"Engagez-vous, rengagez-vous qu’ils disaient !"
Emmanuel Macron veut faire du Service National Universel un marqueur de sa présidence et le rendre obligatoire. L’année prochaine, cinq départements vont donc expérimenter cette obligation, et notamment les 12 jours de « séjour de cohésion », qui s’imposeront à tout.es les élèves de 2de durant le temps scolaire. Notre académie y échappe mais les élèves peuvent se porter volontaire pour ces séjours qui auront lieu lors des vacances d’avril et en juin-juillet. Au programme : uniformes, réveil à 6h30, levée des couleurs, Marseillaise, sport et activités censées stimuler le civisme, le tout dans une ambiance mi-colo mi-service militaire (et sans téléphone portable !).
Jusqu’à présent, ces séjours de cohésion du SNU se sont surtout illustrés par de nombreux couacs : manque d’organisation mais aussi dérives graves, telles que violences physiques et faits de racisme et d’homophobie. En 2022, l’objectif de 50 000 séjours n’a pas été atteint et le SNU a d’abord été choisi par des jeunes issus de familles où un parent « porte l’uniforme » et qui souhaitent eux-mêmes faire carrière sous l’uniforme.
Alors branle-bas de combat pour susciter quand même des vocations ! Le SNU doit apparaître comme populaire auprès des jeunes. Tournée des popotes pour la secrétaire d’Etat Sarah El Haïry.
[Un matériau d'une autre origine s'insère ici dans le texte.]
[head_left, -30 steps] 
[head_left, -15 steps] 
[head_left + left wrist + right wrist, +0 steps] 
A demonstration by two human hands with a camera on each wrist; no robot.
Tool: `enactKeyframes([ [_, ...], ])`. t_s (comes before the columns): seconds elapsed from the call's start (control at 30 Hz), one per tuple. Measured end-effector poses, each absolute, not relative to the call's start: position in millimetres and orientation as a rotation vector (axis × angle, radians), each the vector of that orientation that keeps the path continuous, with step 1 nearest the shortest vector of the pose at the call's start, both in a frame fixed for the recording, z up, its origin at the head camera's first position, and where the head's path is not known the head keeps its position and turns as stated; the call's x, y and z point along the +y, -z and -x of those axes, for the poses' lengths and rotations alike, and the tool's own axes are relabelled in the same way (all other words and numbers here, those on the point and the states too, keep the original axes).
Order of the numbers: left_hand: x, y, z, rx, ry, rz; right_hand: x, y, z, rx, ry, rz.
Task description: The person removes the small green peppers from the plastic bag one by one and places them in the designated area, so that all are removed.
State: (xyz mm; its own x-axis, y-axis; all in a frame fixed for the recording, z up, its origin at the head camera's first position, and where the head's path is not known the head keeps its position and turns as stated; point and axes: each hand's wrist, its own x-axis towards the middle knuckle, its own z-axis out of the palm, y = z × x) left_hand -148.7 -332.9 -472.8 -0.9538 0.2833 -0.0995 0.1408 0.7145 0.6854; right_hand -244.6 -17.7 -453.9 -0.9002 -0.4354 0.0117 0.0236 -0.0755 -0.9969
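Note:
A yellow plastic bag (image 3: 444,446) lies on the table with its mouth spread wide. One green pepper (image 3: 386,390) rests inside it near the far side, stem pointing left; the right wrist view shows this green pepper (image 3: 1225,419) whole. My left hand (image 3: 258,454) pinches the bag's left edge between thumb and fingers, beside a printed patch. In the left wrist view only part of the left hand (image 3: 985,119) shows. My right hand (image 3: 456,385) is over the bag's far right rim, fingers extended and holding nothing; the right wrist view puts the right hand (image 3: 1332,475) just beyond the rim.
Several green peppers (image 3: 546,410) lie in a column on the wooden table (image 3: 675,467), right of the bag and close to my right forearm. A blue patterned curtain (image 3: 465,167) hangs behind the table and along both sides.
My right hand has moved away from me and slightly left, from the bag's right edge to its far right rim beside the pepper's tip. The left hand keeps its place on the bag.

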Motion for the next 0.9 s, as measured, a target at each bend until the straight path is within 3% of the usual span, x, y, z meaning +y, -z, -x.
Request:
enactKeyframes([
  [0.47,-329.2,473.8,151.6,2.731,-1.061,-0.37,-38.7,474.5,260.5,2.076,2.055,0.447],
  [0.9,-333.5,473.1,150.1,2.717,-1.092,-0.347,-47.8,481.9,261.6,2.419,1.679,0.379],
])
Envoi de sergents recruteurs dans les établissements, avec des présentations obligatoires pour tout.es les élèves de 2de comme à Cambrai ou avec le déplacement de la rectrice en personne à Haubourdin. Mobilisation de Skyrock et des réseaux sociaux pour faire de la retape avec des mises en scène où le grotesque le dispute à l’inquiétant. On n’hésite pas non plus à jouer sur le porte-monnaie, avec un petit coup de pouce aux volontaires pour le financement de leur BAFA. Et comme on n’est vraiment pas insistant, on leur fait savoir qu’ils pourront valoriser cette expérience sur Parcoursup. Et on pense aussi aux enseignant.es, en leur proposant de devenir « chef de compagnie ou de maisonnée » au tarif de 68,90 € pour surveiller les jeunes la journée et la nuit.
Quelle drôle de conception des problèmes, des besoins et des aspirations de la jeunesse !
Mixité ou duplicité ?
« Creuset républicain », « moment de mixité, de cohésion sociale et territoriale »… le SNU est paré de toutes les vertus. Les thuriféraires du SNU, du président Macron au porte-parole du gouvernement ou à la secrétaire d’État à la jeunesse, ne craignent pas le ridicule, toute honte bue.
En effet, où est la mixité dans les politiques éducatives ces dernières décennies et singulièrement sous la présidence Macron ? L’Indice de Position Sociale est un indicateur qui permet de mesurer la situation sociale des familles dont sont issus les élèves d’un établissement et il sert à calculer la part variable de la dotation horaire (DHG). Cette année encore, bien des établissements à l’IPS pourtant notoirement faible ont vu leur dotation revue à la baisse et connaîtront des suppressions de postes et des dégradations pédagogiques, notamment sur les groupes. L’Éducation Prioritaire est mise à mal, beaucoup de collèges ont été exclus de sa carte et bien des établissements, notamment des LGT qui pourraient y prétendre n’y ont jamais été intégrés. L’enseignement privé est devenu encore plus que par le passé, un puissant outil de ségrégation sociale comme sur la métropole lilloise et pourtant l’État et les collectivités locales lui attribuent toujours plus de moyens.
Le SNU va coûter 2 000 € par séjour, soit 2 milliards d’euros par an ! Qui va payer ? Au bout du compte, c’est bien sur le budget de l’Éducation et de la Jeunesse que cet argent sera ponctionné. Dégrader l’enseignement, c’est faire le choix d’inégalités qui vont peser sur toute une existence, 12 jours de SNU ou pas.